Not true. You can set one DirecTV receiver to RF, and the other DirecTV receiver to IR, but the Samsung TVs will still both be controlled by IR. When you hit the volume button on either of the DirecTV remotes it will change the volume on both Samsung TVs since the DirecTV remote will be sending out the IR signal to the TVs that both will respond to (same with the power buttons, input buttons, etc).

The only way to do what you want is to use some kind of control system like someone else mentioned. Either something like Crestron, TVs with RS232 inputs and a system to control them that way. You might be able to do something a little cheaper like a Harmony 900 and using the individual stick on IR emitters to control each TV (assuming the 900's RF base station can send signals to only one emitter at a time like the older one for the 890 and 1000 did). Or a similar setup with a URC remote and one of their base stations like the MRF-260.


----------



## bhigh8 (Oct 4, 2006)

Beerstalker said:


> Not true. You can set one DirecTV receiver to RF, and the other DirecTV receiver to IR, but the Samsung TVs will still both be controlled by IR. When you hit the volume button on either of the DirecTV remotes it will change the volume on both Samsung TVs since the DirecTV remote will be sending out the IR signal to the TVs that both will respond to (same with the power buttons, input buttons, etc).
> 
> The only way to do what you want is to use some kind of control system like someone else mentioned. Either something like Crestron, TVs with RS232 inputs and a system to control them that way. You might be able to do something a little cheaper like a Harmony 900 and using the individual stick on IR emitters to control each TV (assuming the 900's RF base station can send signals to only one emitter at a time like the older one for the 890 and 1000 did).

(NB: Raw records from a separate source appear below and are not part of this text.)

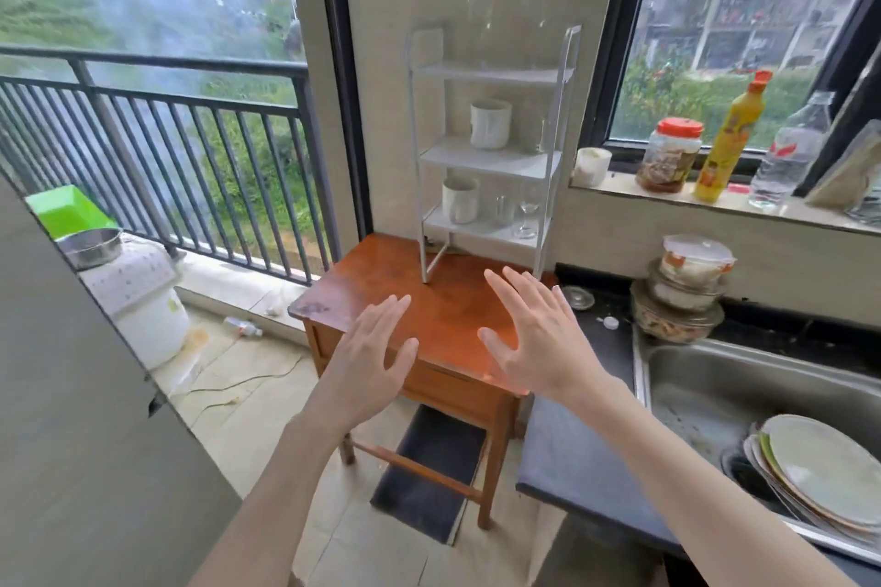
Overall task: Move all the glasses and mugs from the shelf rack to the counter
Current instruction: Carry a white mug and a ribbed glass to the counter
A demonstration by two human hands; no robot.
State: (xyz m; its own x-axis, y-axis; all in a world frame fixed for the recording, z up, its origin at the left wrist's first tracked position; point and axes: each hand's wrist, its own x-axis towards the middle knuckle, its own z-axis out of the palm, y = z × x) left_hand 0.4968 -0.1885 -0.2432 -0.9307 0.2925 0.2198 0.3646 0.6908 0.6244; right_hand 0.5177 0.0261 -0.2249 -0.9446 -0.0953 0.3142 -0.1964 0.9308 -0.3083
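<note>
A white three-tier shelf rack (491, 157) stands at the back of a small wooden table (429, 300). Clear tall glasses (505, 21) stand on its top tier, hard to make out against the wall. The middle tier holds a white mug (490, 123) and a faint clear glass (543, 133). On the bottom tier are another white mug (460, 199), a small clear tumbler (503, 209) and a wine glass (528, 210). My left hand (372, 357) and my right hand (534, 334) hover open over the table in front of the rack, holding nothing.
A dark counter (581, 424) runs to the right of the table, with a steel sink (705, 391) holding stacked plates (820, 477). Stacked bowls (686, 291) sit behind the sink. Bottles, a jar and a white cup (591, 166) line the window sill. A balcony railing is at left.
</note>
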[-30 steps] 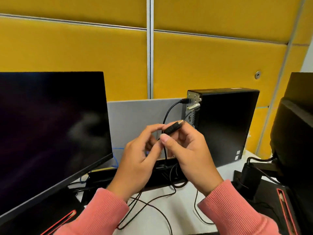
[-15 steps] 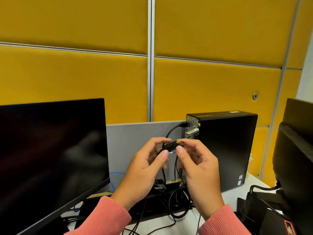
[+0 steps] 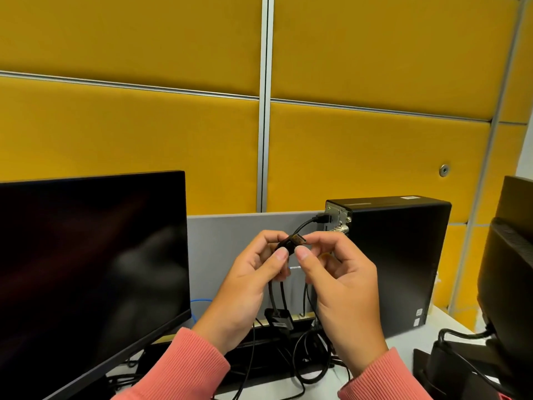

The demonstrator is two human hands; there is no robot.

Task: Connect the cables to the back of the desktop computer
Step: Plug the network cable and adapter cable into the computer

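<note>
A black desktop computer stands upright on the white desk, its metal back panel facing left. One black cable is plugged into the top of that panel. In front of the panel I hold a black cable plug with a metal tip. My left hand pinches its body and my right hand pinches its tip end. The plug is just left of and below the plugged cable, apart from the computer. Its cord hangs down between my hands.
A dark monitor fills the left side. Another monitor's back and stand are at the right edge. A grey divider stands behind, with yellow wall panels above. Loose black cables and a blue cable lie below.
The view has tilted upward, so everything sits lower in frame. My hands have lifted the plug slightly closer to the computer's back panel, and my thumbs have shifted on it.
</note>
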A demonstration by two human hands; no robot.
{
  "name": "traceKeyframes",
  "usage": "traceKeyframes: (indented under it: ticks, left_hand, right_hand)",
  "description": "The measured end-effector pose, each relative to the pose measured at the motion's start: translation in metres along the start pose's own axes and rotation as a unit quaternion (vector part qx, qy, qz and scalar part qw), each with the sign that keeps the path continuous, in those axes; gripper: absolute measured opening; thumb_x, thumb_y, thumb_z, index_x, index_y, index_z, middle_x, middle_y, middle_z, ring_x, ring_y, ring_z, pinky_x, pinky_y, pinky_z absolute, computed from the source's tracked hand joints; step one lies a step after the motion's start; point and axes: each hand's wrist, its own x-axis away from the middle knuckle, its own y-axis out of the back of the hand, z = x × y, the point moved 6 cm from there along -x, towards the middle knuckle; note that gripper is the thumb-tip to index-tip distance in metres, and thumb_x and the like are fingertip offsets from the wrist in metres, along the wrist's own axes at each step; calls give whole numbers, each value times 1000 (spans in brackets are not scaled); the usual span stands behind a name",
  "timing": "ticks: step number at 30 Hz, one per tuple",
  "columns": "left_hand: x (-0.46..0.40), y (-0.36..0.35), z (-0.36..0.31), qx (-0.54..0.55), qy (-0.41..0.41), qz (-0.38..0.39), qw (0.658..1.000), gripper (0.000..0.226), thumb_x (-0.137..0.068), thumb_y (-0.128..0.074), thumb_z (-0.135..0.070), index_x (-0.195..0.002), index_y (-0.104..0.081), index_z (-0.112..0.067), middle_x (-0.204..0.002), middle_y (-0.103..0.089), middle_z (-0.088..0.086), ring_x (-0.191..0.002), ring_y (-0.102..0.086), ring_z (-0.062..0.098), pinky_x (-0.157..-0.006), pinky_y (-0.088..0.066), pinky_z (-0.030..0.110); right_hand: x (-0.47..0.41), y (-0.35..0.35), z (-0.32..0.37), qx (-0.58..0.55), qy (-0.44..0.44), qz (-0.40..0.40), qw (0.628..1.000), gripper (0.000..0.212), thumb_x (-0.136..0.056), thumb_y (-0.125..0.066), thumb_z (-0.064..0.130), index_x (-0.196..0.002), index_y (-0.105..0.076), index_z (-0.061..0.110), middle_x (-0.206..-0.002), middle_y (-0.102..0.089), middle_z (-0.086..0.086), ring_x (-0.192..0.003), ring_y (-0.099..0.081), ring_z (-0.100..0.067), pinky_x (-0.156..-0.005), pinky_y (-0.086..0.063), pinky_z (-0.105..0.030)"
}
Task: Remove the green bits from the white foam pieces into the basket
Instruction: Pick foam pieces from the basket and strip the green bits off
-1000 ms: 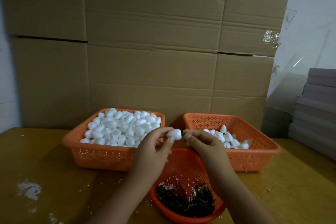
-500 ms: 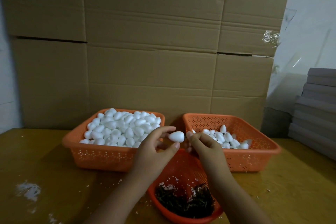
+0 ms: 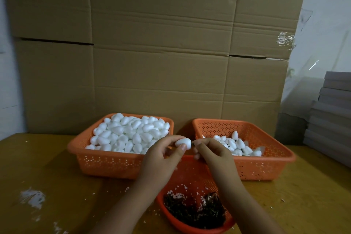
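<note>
Left hand [image 3: 161, 159] pinches smooth egg-shaped foam piece [image 3: 183, 142]

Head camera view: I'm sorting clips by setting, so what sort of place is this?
Probably a small workshop or packing room: stacked cardboard boxes behind a wooden table, orange baskets of white foam pieces, and grey boards piled at right.

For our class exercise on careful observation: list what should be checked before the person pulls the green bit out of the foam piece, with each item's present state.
1. Left hand grips the foam piece: ok.
2. Right hand fingertips at the piece's tip: ok.
3. Green bit firmly pinched: cannot tell, too small.
4. Round basket of removed bits lies below the hands: ok.
5. Right basket has room for pieces: ok.
</note>
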Motion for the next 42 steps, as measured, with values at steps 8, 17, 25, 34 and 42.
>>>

oh wow. i thought i had done this before. thanks for the input, i appreciate it. complicates things a little more but i will get it figured out. i guess i can just get 3 differnt tvs. was going to go with 60 inch in the middle and 37 or 40 on each side. depends on how much room is available. so this will affect the looks unless i look into Creston.


----------



## carl6 (Nov 16, 2005)

iceburg02 said:


> One word: Crestron


One more word: Pricey. But that will do the job.


----------



## DBSNewbie (Nov 3, 2007)

Yes. Crestron will be way too pricey.

You can do a URC System for a fraction of the cost.

If you really want to go cheap, you can still use the same brand TVs. All you need to do is cover up the IR sensors ("eyes") of the TVs with masking tape - you can cut them to shape so that they look a little neater.

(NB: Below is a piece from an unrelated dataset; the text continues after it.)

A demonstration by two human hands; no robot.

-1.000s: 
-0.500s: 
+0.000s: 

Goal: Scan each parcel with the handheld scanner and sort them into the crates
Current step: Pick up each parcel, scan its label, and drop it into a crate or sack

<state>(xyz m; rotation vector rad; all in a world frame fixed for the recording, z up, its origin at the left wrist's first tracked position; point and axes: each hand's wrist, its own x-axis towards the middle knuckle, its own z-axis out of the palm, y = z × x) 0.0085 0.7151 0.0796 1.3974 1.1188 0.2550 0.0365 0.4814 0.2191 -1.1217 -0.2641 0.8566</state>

Use 3 D* remotes set to RF to control the 3 different receivers. To control the TVs (if the TVs are spaced far enough away from each other) just "point" the remote directly at the IR sensor of the particular TV you wish to control. The masking tape on the other TVs will block out the commands from the remote. A 60" TV in the middle should provide adequate separation space between the other TVs.

I used to do this (with great success) to the TVs in my den (6 TV's) until I got the URC system up and running.

http://www.universalremote.com/


----------



## Yoda-DBSguy (Nov 4, 2006)

Volatility said:


> This is easy as apple pie. DirecTV's website states for customers who have more than 1 tv in a room (like a sports bar for commercial customers) you can program the remotes different codes. On DTV mode press and hold mute and select until you see a green led light on the remote blink twice. Then on the first do 00001. The next 00002 then the last 00003. Viola! It is not necessary at all to do rf on one and ir on another and that jazz. You need 3 recievers for this to work.


 That's for more than 1 satellite receiver, not more than 1 tv of the same brand. Once again, TV manufacturers do NOT use multiple or selectable IR codes.


----------



## bhigh8 (Oct 4, 2006)

Yoda-DBSguy said:


> That's for more than 1 satellite receiver, not more than 1 tv of the same brand. Once again, TV manufacturers do NOT use multiple or selectable IR codes.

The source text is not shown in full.